The output is printed by the user feedback (i.e., the print() statements) that is provided at the end of each loop and after finishing its n_T cycles. Due to using sample() to determine the action (or option chosen) on each time step t, the results will differ every time the simulation is run.
Although we typically want to collect better records on the process, reading this output already hints at a successful reinforcement learning process: Due to the changing weights wgt, the better alternative (here: Option B) is increasingly preferred and chosen.


  1. Which variable(s) allow us to see and evaluate that learning is taking place? What exactly do these represent (i.e., the agent’s internal state or overt behavior)? Why do we not monitor the values of cur_prob in each round?
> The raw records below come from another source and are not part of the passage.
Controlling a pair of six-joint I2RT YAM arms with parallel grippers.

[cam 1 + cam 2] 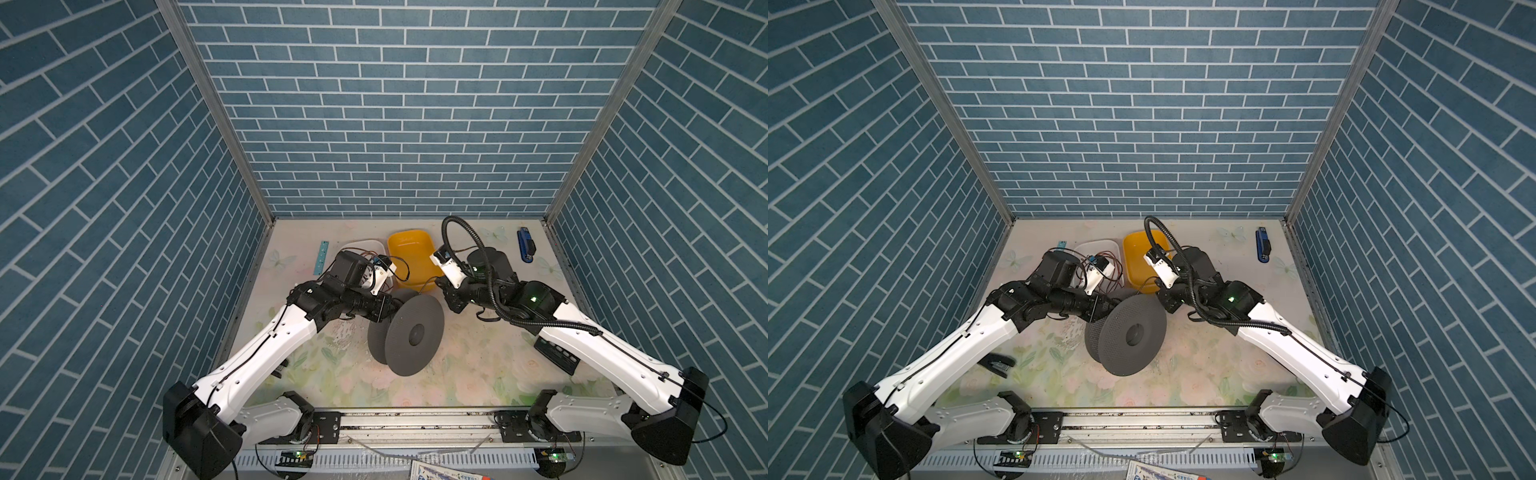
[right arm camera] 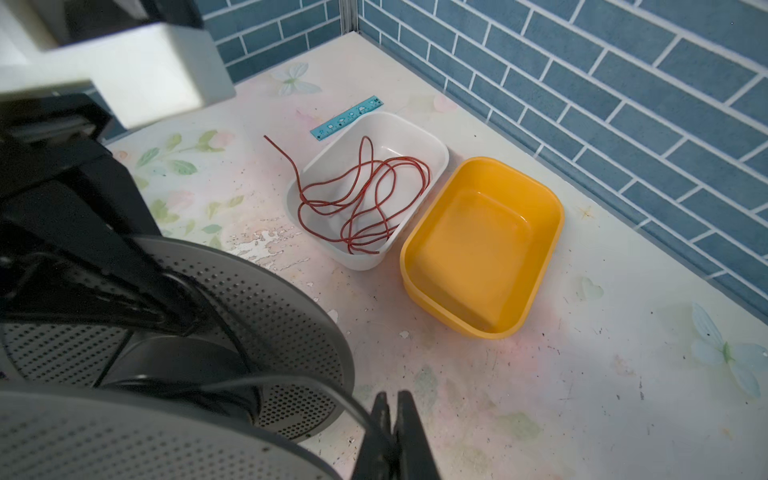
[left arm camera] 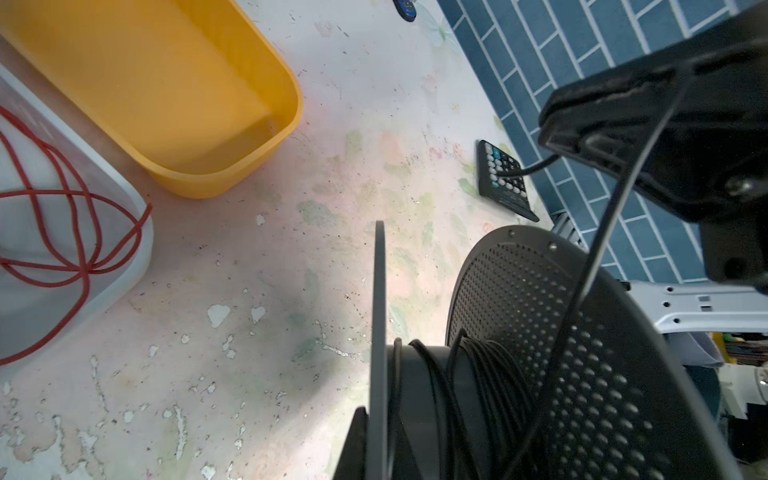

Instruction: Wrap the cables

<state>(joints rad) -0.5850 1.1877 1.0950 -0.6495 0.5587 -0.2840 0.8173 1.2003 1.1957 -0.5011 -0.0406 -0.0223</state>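
The thin black wire [image 3: 600, 241] is pinched by the right gripper [image 2: 392, 415], just beside the grey holed spool [image 1: 409, 336] clamped by the left gripper [image 1: 392, 308].

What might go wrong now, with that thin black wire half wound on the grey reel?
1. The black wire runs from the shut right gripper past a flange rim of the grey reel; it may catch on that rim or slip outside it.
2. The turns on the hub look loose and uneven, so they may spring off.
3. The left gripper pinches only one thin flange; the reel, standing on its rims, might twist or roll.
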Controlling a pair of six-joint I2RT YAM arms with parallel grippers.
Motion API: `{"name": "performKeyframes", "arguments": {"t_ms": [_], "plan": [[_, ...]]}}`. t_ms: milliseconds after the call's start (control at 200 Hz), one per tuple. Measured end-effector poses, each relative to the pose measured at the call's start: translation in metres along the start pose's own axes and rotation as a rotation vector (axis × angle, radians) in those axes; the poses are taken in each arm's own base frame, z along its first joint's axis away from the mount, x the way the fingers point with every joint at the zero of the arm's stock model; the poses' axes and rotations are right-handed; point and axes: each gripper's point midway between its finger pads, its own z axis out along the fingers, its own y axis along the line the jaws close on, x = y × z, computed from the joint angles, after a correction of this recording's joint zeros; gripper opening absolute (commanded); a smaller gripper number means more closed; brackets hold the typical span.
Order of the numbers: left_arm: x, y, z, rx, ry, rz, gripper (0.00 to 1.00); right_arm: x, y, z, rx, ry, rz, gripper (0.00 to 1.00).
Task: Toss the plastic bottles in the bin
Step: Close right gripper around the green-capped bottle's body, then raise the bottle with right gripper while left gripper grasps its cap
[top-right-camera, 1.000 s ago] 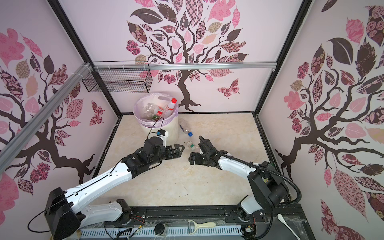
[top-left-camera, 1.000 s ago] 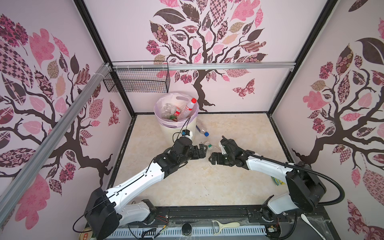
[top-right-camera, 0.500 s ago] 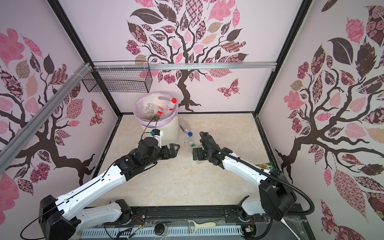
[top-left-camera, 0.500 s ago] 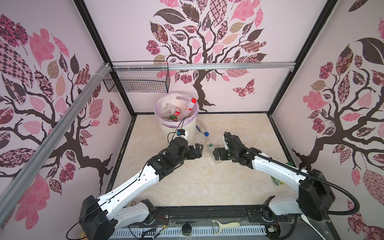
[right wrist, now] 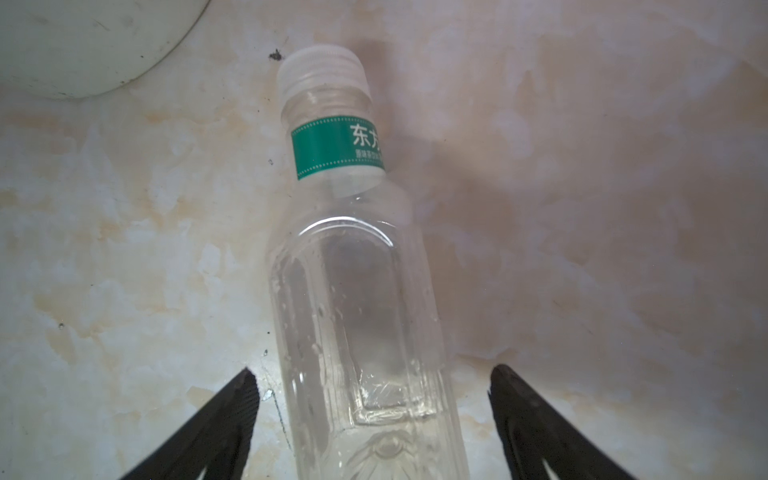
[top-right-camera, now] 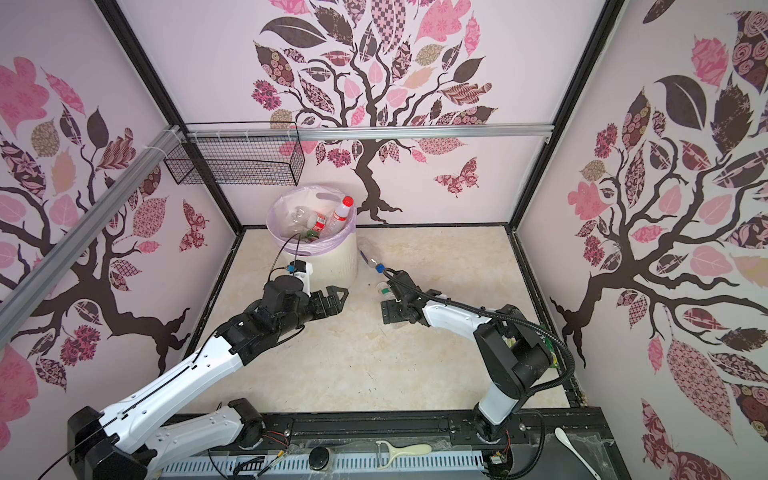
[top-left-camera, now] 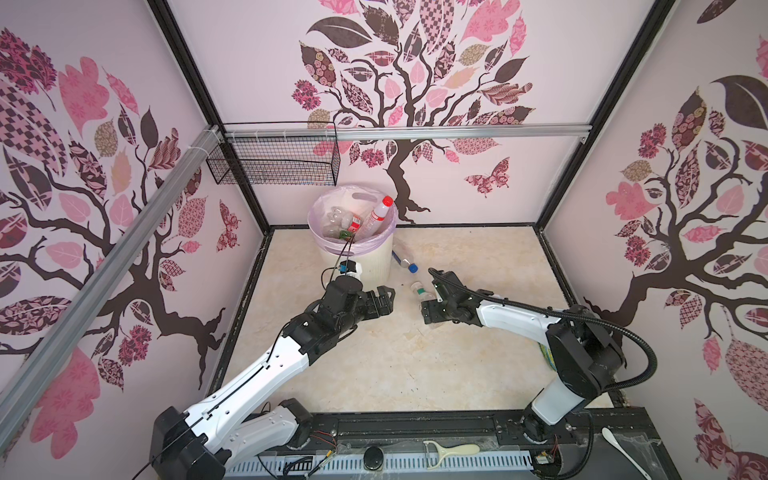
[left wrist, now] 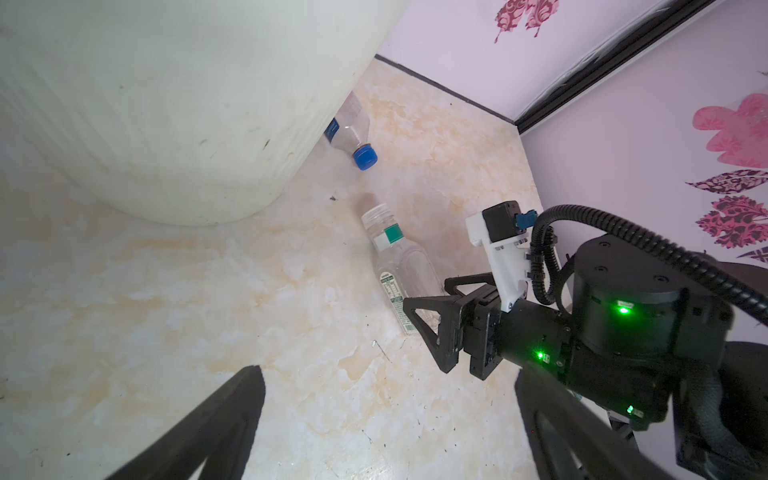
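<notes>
Right gripper point(right wrist: 372, 372) has lowered astride the clear, square-sided bottle point(right wrist: 353, 291).

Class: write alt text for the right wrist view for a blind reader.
A clear bottle with white cap and green neck band lies on the marbled floor between two spread fingers, neither touching it. The cream bin stands nearby.

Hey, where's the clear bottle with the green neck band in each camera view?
In a top view: the bottle lies mid-floor, right of the bin.
In a top view: bottle likewise right of the bin.
Left wrist: centre of the picture, near the bin's wall.
Right wrist: fills the centre, between the right gripper's jaws.
Shared landmark: the cream bin.
</notes>
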Motion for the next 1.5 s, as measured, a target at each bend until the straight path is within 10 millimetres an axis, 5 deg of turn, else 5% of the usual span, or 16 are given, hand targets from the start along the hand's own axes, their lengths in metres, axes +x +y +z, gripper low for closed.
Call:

  2. Predict what happens when the reward value \(\pi(k)\) equals the aspiration level \(A\) (i.e., \(\pi(k) = A\)) or falls below it (i.e., \(\pi(k) < A\)). Test your predictions by running a corresponding model.

  3. Playing with parameters:

    • Set n_T and alpha to various values and observe how this affects the rate and results of learning.

    • Set rew to alternative values on observe how this affects the rate and results of learning.

Keeping track

To evaluate simulations more systematically, we need to extend our model in two ways:

  1. First, the code above only ran a single simulation of n_T steps. However, due to random fluctuations (e.g., in the results of the sample() function), we should not trust the results of any single simulation. Instead, we want to run and evaluate some larger number of simulations to get an idea about the variability and robustness of their results. This can easily be achieved by enclosing our entire simulation within another loop that runs several independent simulations.

  2. Additionally, our initial simulation (above) used a print() statement to provide user feedback in each iteration of the loop. This allowed us to monitor the n_T time steps of our simulation and evaluate the learning process. However, displaying results as the model code is being executed becomes impractical when simulations get larger and run for longer periods of time. Thus, we need to collect required performance measures by setting up and using corresponding data structures as the simulation runs.

The following code takes care of both concerns: First, we embed our previous simulation within an outer loop for running a sequence of n_S simulations. Additionally, we prepare an auxiliary data frame data that allows recording the agent’s action and weights on each step (or choice-reward cycle) as we go along.

Note that working with two loops complicates setting up data (as its needs a total of n_S * n_T rows, as well as columns for the current values of s and t) and the indices for updating the current row of data. Also, using an outer loop that defines distinct simulations creates two possible levels for initializing information. In the present case, some information (e.g., the number of simulations, the number of steps per simulation, the available options, and their constant rewards) is initialized only once (globally). By contrast, we chose to initialize the parameters of the learner in every simulation (although we currently only update the weights wgt in each step).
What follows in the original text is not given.